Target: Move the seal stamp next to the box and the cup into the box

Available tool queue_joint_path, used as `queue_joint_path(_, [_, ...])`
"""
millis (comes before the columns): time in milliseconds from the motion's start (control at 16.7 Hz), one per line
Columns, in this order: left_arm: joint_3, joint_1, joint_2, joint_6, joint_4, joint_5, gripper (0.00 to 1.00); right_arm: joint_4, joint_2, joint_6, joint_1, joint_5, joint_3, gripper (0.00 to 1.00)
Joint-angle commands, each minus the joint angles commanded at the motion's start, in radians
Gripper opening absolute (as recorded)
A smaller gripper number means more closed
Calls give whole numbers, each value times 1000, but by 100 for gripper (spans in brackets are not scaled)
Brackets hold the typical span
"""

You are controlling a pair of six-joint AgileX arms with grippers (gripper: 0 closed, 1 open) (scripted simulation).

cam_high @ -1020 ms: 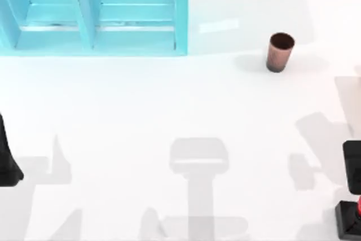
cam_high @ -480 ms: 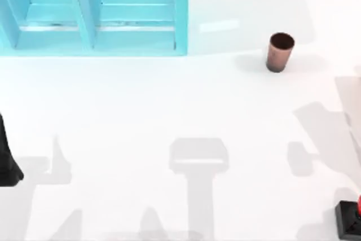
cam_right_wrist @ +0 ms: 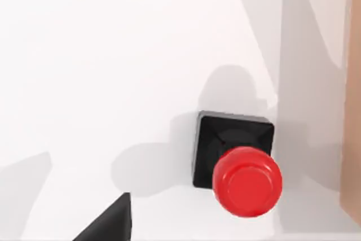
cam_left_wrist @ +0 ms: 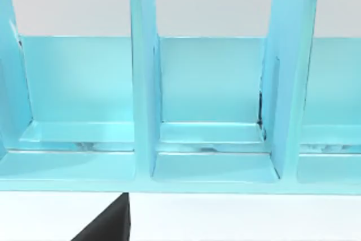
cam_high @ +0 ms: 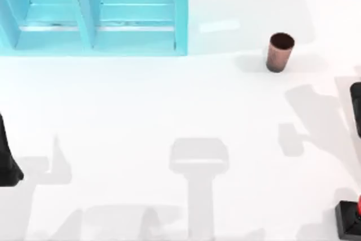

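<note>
Jaws state: cannot tell for either arm. Top view: left arm (cam_high: pixel 8 159) is a dark shape at the worktop's left edge; right arm (cam_high: pixel 356 108) just pokes in at the right edge, midway up. Seal stamp (cam_high: pixel 350 218) sits at the near right corner, cut by the frame: glossy black square base, red knob. Cup (cam_high: pixel 279 52) stands upright toward the far right, brown coppery wall, dark inside, well apart from the stamp. Blue box (cam_high: pixel 93 12) occupies the far left corner, split by dividers. White worktop (cam_high: pixel 169 100).

Left wrist view: box (cam_left_wrist: pixel 214 111) compartments face-on.

Right wrist view: stamp (cam_right_wrist: pixel 240 162) from above, round red knob over black block, standing free.
</note>
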Motion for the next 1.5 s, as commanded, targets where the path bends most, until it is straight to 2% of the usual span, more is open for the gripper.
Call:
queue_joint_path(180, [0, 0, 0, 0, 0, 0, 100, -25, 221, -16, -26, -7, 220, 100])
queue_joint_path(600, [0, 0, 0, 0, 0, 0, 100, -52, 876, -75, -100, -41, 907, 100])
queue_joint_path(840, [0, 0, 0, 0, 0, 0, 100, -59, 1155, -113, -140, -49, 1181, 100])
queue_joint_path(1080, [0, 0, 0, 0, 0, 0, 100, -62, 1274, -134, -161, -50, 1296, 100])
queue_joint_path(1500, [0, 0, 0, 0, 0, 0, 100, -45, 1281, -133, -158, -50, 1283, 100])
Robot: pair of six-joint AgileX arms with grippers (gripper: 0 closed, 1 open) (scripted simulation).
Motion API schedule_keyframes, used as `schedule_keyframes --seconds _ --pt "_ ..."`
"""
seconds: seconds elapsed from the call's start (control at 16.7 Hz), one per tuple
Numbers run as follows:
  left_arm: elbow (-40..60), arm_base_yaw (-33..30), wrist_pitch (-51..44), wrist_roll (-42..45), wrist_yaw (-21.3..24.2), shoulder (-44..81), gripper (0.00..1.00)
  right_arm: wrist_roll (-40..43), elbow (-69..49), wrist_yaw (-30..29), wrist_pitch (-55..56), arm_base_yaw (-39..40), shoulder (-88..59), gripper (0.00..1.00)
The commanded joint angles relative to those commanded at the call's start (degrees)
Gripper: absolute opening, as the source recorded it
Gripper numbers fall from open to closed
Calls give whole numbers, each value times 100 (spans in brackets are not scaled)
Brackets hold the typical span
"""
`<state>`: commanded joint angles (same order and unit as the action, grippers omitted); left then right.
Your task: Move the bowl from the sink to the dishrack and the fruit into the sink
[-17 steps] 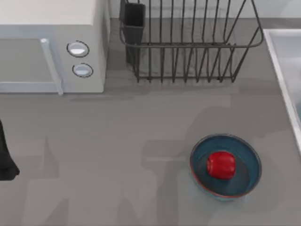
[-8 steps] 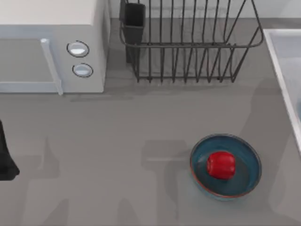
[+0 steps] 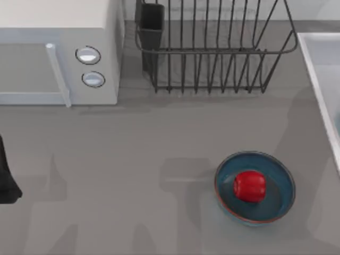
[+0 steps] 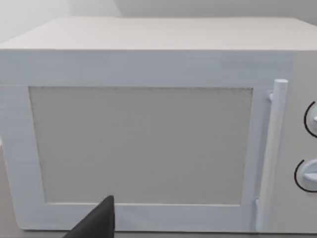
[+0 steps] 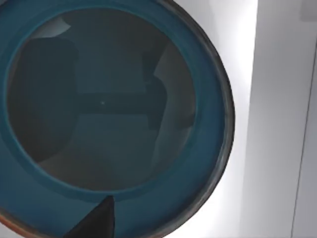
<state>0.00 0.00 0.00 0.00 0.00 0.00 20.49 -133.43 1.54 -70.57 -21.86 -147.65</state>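
A teal-blue bowl point(image 5: 114, 114) lies empty in the white sink point(image 5: 277, 124), close under my right gripper point(image 5: 96, 220), which hovers just above its near rim. The sink's pale rim point(image 3: 317, 79) runs down the table's right side. A second, alike bowl point(image 3: 255, 187) stands on the grey counter at the front right and holds the red fruit point(image 3: 249, 186). The dark wire dishrack point(image 3: 212, 48) stands at the back middle with nothing in it. My left gripper point(image 3: 6, 178) is parked at the table's left edge.
A white microwave point(image 3: 58, 53) with two round knobs takes up the back left; the left wrist view faces its door point(image 4: 138, 144). A black cutlery cup point(image 3: 151, 24) sits at the rack's left corner. Bare grey counter lies between the microwave and the fruit bowl.
The arm's shadow on the counter has slid right, towards the sink. The fruit, the counter bowl and the left arm have not moved.
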Motion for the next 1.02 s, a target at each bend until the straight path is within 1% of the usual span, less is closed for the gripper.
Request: schedule_keyframes --seconds 0.42,0.72,1.02 --pt "0 0 0 0 0 0 100 -30 633 -9 1370 16 -698 100" --pt "0 0 0 0 0 0 100 -32 675 -10 1439 17 -746 100" --pt "0 0 0 0 0 0 100 -32 675 -10 1439 17 -746 62"
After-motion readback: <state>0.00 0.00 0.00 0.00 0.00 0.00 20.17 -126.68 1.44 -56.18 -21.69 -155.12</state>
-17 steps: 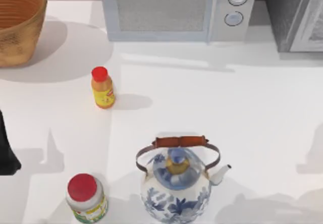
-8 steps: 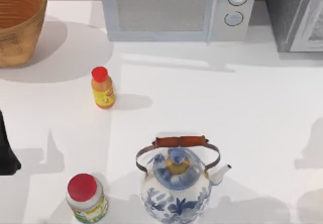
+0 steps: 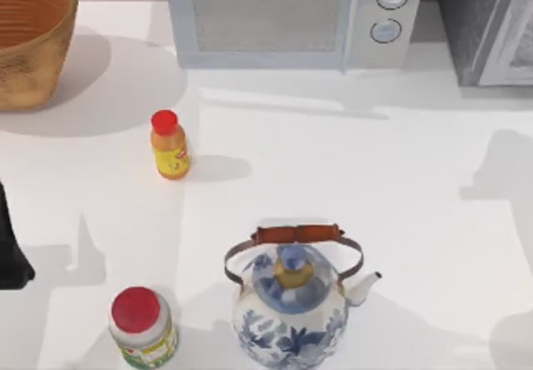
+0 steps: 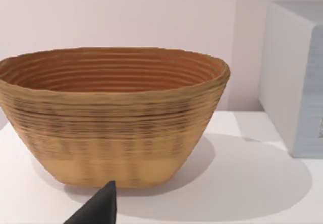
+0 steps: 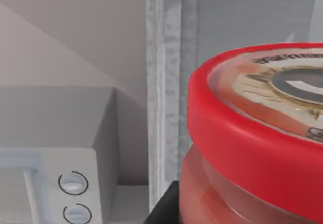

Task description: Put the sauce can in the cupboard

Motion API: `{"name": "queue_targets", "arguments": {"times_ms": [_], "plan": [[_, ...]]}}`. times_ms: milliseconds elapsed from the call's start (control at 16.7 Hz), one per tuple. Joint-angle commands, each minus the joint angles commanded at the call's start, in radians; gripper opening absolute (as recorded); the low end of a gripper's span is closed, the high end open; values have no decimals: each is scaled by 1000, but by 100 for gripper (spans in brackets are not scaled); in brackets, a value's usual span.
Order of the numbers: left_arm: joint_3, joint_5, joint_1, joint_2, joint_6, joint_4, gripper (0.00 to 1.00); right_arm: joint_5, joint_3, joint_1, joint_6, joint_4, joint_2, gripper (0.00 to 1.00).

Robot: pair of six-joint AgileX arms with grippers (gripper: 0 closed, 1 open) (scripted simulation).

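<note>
Meanwhile, the sauce can hangs close before the cupboard — basket empty — jaws' state unclear

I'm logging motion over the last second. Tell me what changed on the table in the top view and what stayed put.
Only a shadow on the table's right side changed: it slid from near the right edge's lower half up toward the cupboard and grew larger. The yellow bottle, red-lidded jar, teapot, basket and microwave stayed put, as did the dark left arm at the left edge.
</note>
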Motion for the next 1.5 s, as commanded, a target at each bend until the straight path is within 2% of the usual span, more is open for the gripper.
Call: {"name": "queue_targets", "arguments": {"times_ms": [420,660,840,1260,1500], "plan": [[0,0,0,0,0,0,100,79,700,60,5,-187,483,0],[0,0,0,0,0,0,100,107,983,89,7,-262,678,0],[0,0,0,0,0,0,100,118,1089,101,8,-292,756,0],[0,0,0,0,0,0,100,118,1105,99,10,-295,769,0],[0,0,0,0,0,0,100,102,1217,77,11,-276,884,0]]}}
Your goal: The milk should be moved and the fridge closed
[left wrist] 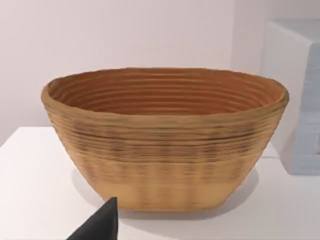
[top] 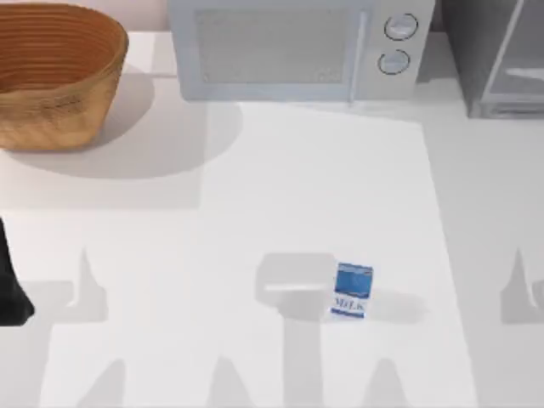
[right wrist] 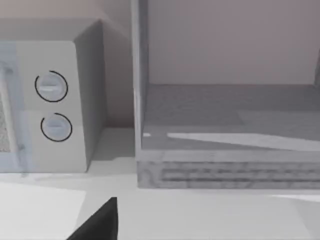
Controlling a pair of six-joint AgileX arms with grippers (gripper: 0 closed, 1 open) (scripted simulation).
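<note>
Fridge (top: 501,59): cut off in our top view; right wrist view (right wrist: 225,125) shows it open inside.
Milk (top: 351,291): upright on table (top: 255,212).
Jaws: we cannot tell either arm's.

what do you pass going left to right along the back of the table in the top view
basket → microwave → fridge

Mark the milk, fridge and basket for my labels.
milk (top: 351,290): top view, blue front face.
fridge (right wrist: 225,112): right wrist view, open interior floor.
basket (left wrist: 165,150): left wrist view, woven outer wall.
</note>
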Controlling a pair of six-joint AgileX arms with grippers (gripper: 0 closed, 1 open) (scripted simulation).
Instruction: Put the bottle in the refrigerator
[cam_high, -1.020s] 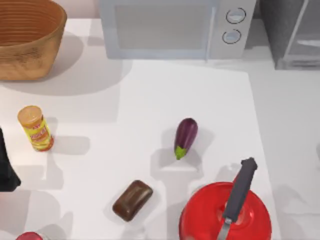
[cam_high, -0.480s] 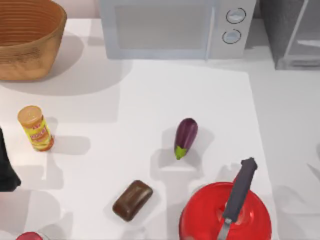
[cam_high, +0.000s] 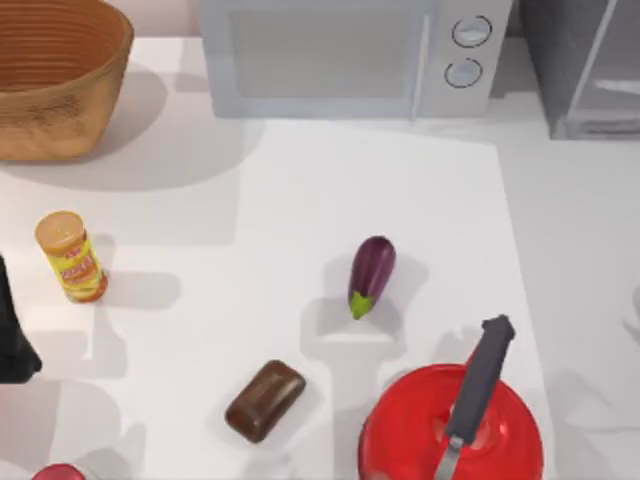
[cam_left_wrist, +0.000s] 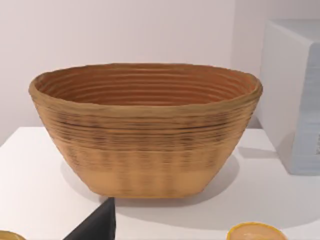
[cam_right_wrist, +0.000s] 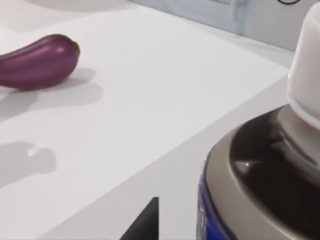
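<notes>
Task object: bottle with white cap, dark grey shoulder and blue label (cam_right_wrist: 260, 170). It sits very close in front of the right wrist camera, just beside the dark tip of the right end effector (cam_right_wrist: 145, 222). Cap is uppermost in that view, so the long axis reads as roughly upright. Cannot tell whether it rests on the white table (cam_high: 300, 200).

Right end effector: cannot tell whether released or clenched. Nothing seen held.

Large dark-grey refrigerator with pale framed door (cam_high: 585, 65) stands at the table's far right corner, beside the light-grey microwave (cam_high: 340, 55).

Left arm (cam_high: 12, 335) sits at the left edge, facing the woven basket (cam_left_wrist: 145, 125) — grip cannot be told.

Judgement: the right arm is nearer both bottle and refrigerator. Next move is a side-on close around the body — not the cap.
</notes>
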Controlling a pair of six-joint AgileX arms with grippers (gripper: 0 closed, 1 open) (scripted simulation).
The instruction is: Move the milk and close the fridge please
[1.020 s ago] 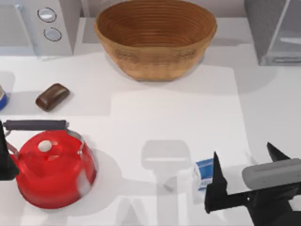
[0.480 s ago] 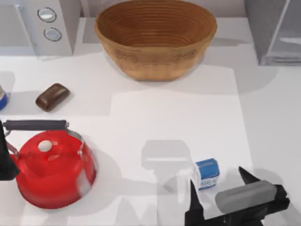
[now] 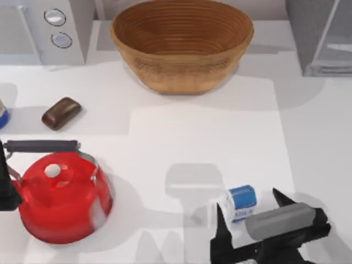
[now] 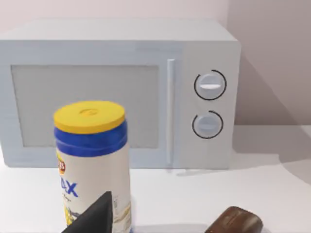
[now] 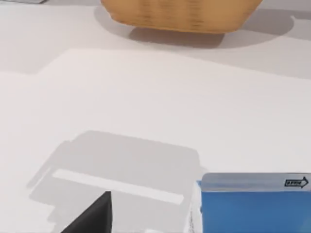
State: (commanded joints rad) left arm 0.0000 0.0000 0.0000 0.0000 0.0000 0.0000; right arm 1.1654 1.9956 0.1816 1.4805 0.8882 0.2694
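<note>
The right pincer (image 3: pixel 250 212) hung low over the near right part of the white tabletop (image 3: pixel 209 137), its dark fingers spread wide, one finger (image 3: pixel 221 225) left of the milk (image 3: pixel 242 202) and the other to its right, so the small blue-topped carton stood upright between them, apparently not yet touched. In the right wrist view the milk's blue top (image 5: pixel 255 204) sat close under the camera with one fingertip (image 5: pixel 95 216) off to one side, which suggested the carton was not centred in the gap. The step in hand looked like lining up the grasp. To do it well, I judged the pincer should shift until the carton sat midway between the fingers, sink so the pads met the flat white sides below the blue top, and close squarely and gently, since a light carton could tip or skid if one finger arrived first. The fridge (image 3: pixel 322 36) stood at the far right corner, its pale door panel (image 3: pixel 336 38) apparently swung out, well apart from the milk, so closing it remained to be done. The wicker basket (image 3: pixel 181 44) sat at the far middle. The left arm waited at the left edge beside the red kettle (image 3: pixel 60 201); whether the left pincer (image 4: pixel 95 216) was spread or closed I could not tell.
</note>
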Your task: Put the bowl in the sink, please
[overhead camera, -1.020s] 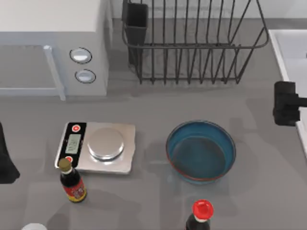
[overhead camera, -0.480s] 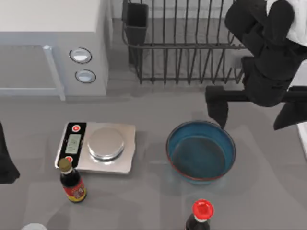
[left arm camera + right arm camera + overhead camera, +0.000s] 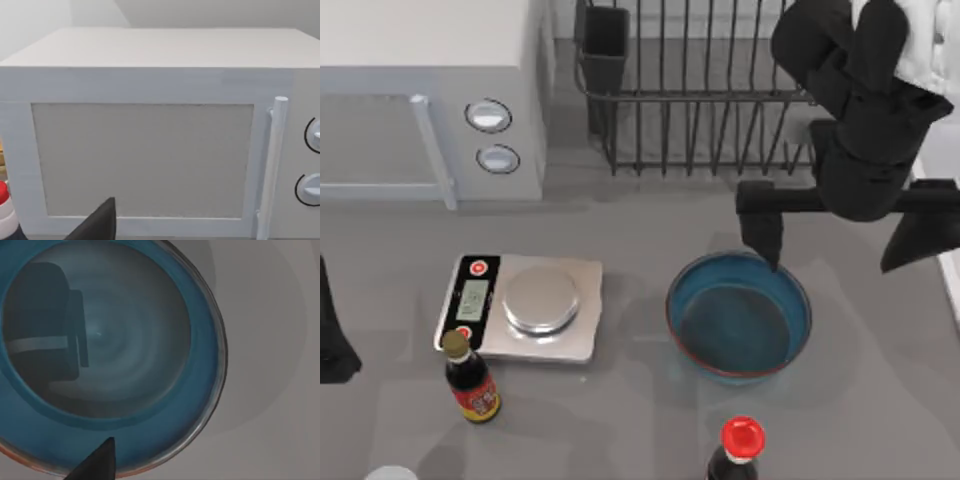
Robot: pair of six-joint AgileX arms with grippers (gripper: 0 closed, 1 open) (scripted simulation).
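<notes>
Grey table (image 3: 620, 400): carried everything.
Sink (image 3: 942, 150): pale basin at the table's right edge.
Bowl (image 3: 739, 316): blue, on the table right of the scale (image 3: 525, 306).
Right gripper (image 3: 845, 235): over the bowl's far rim, jaws wide apart.
Left gripper (image 3: 332, 330): parked at left edge, jaw state unclear.
</notes>
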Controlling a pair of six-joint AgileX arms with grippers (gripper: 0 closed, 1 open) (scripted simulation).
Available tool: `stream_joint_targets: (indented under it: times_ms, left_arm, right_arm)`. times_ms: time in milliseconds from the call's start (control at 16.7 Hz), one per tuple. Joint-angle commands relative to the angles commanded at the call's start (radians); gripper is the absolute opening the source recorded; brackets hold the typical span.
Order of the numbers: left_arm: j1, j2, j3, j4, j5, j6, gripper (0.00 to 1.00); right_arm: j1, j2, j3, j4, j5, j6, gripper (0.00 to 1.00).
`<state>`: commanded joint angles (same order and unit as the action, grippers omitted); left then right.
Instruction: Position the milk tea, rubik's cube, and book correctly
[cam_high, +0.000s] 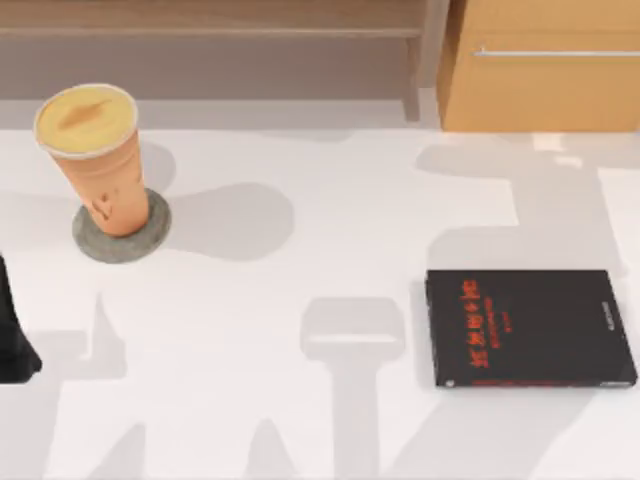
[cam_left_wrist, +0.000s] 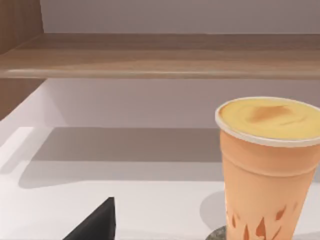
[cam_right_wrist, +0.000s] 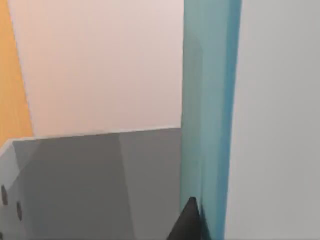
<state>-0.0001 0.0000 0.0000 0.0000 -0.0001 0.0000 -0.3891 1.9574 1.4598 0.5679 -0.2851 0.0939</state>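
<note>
Milk tea (cam_high: 98, 160) (upright) on coaster (cam_high: 122, 232)

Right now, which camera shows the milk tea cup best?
The top view: the whole milk tea stands on the grey disc at the table's left. The left wrist view shows it close but cut off; the right wrist view faces a teal book.

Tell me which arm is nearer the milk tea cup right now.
Left. The left arm sits at the table's left edge, just below the milk tea cup on its grey coaster. The right wrist view shows a teal book close up, no cup.
</note>
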Motion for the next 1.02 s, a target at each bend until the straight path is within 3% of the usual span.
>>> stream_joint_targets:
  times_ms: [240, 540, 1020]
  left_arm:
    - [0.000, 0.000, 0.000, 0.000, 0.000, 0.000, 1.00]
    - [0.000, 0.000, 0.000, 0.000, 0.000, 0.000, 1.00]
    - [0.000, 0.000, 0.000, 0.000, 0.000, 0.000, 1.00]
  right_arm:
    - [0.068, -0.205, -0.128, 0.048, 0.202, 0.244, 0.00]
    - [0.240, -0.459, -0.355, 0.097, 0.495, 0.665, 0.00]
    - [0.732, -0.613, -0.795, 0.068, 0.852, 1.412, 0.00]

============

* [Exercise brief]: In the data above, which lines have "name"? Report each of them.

* [Written response]:
Motion API: `{"name": "queue_targets", "arguments": {"times_ms": [_], "plan": [[_, ...]]}}`. times_ms: milliseconds elapsed from the call's start (control at 16.7 Hz), one per tuple. Joint-angle commands, each minus the joint angles commanded at the call's start, in radians; gripper opening absolute (as recorded); the low end of a gripper's span is closed, the high end open; values have no decimals: each is scaled by 1000, but by 100 for gripper (spans in brackets are not scaled); in brackets, a value's usual span.
Call: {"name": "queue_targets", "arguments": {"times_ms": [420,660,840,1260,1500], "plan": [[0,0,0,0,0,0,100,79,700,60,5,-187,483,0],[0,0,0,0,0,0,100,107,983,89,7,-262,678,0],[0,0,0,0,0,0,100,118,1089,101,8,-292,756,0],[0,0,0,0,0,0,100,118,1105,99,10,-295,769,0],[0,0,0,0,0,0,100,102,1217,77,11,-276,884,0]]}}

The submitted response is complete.